| WORK TO COMPLETE |
The data is to be set down once more, exactly as it reads.

| SOURCE MATERIAL |
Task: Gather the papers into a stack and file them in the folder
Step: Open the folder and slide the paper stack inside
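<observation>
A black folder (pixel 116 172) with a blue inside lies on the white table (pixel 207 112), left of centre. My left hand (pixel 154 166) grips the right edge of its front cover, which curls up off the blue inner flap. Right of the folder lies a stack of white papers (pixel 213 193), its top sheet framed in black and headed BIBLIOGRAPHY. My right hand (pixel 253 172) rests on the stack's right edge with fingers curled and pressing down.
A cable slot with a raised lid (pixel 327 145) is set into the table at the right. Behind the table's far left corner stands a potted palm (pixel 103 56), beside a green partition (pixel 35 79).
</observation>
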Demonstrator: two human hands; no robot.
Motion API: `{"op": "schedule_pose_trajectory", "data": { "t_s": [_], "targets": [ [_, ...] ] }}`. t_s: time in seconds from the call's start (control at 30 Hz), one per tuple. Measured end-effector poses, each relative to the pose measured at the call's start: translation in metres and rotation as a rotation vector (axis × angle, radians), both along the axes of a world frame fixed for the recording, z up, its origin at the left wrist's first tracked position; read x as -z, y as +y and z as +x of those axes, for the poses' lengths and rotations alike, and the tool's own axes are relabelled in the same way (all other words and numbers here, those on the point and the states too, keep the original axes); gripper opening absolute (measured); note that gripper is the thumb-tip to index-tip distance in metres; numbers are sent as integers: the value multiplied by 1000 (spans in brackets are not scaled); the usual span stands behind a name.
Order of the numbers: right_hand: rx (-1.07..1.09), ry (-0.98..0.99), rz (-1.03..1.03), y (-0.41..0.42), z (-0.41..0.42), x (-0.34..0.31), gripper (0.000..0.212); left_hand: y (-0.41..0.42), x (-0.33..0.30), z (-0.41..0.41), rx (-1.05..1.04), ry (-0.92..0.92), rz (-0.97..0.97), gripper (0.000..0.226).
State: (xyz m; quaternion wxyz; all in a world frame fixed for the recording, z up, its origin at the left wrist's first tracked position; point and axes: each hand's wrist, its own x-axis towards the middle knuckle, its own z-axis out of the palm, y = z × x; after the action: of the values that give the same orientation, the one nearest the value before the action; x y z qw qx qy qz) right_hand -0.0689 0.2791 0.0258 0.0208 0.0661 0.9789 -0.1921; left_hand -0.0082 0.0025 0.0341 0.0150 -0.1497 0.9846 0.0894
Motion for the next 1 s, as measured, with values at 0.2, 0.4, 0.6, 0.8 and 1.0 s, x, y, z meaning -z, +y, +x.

| RESPONSE AREA |
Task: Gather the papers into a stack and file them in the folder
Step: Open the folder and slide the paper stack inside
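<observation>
A black folder (pixel 116 172) with a blue inside lies on the white table (pixel 207 112), left of centre. My left hand (pixel 154 166) grips the right edge of its front cover, which curls up off the blue inner flap. Right of the folder lies a stack of white papers (pixel 213 193), its top sheet framed in black and headed BIBLIOGRAPHY. My right hand (pixel 253 172) rests on the stack's right edge with fingers curled and pressing down.
A cable slot with a raised lid (pixel 327 145) is set into the table at the right. Behind the table's far left corner stands a potted palm (pixel 103 56), beside a green partition (pixel 35 79).
</observation>
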Demonstrator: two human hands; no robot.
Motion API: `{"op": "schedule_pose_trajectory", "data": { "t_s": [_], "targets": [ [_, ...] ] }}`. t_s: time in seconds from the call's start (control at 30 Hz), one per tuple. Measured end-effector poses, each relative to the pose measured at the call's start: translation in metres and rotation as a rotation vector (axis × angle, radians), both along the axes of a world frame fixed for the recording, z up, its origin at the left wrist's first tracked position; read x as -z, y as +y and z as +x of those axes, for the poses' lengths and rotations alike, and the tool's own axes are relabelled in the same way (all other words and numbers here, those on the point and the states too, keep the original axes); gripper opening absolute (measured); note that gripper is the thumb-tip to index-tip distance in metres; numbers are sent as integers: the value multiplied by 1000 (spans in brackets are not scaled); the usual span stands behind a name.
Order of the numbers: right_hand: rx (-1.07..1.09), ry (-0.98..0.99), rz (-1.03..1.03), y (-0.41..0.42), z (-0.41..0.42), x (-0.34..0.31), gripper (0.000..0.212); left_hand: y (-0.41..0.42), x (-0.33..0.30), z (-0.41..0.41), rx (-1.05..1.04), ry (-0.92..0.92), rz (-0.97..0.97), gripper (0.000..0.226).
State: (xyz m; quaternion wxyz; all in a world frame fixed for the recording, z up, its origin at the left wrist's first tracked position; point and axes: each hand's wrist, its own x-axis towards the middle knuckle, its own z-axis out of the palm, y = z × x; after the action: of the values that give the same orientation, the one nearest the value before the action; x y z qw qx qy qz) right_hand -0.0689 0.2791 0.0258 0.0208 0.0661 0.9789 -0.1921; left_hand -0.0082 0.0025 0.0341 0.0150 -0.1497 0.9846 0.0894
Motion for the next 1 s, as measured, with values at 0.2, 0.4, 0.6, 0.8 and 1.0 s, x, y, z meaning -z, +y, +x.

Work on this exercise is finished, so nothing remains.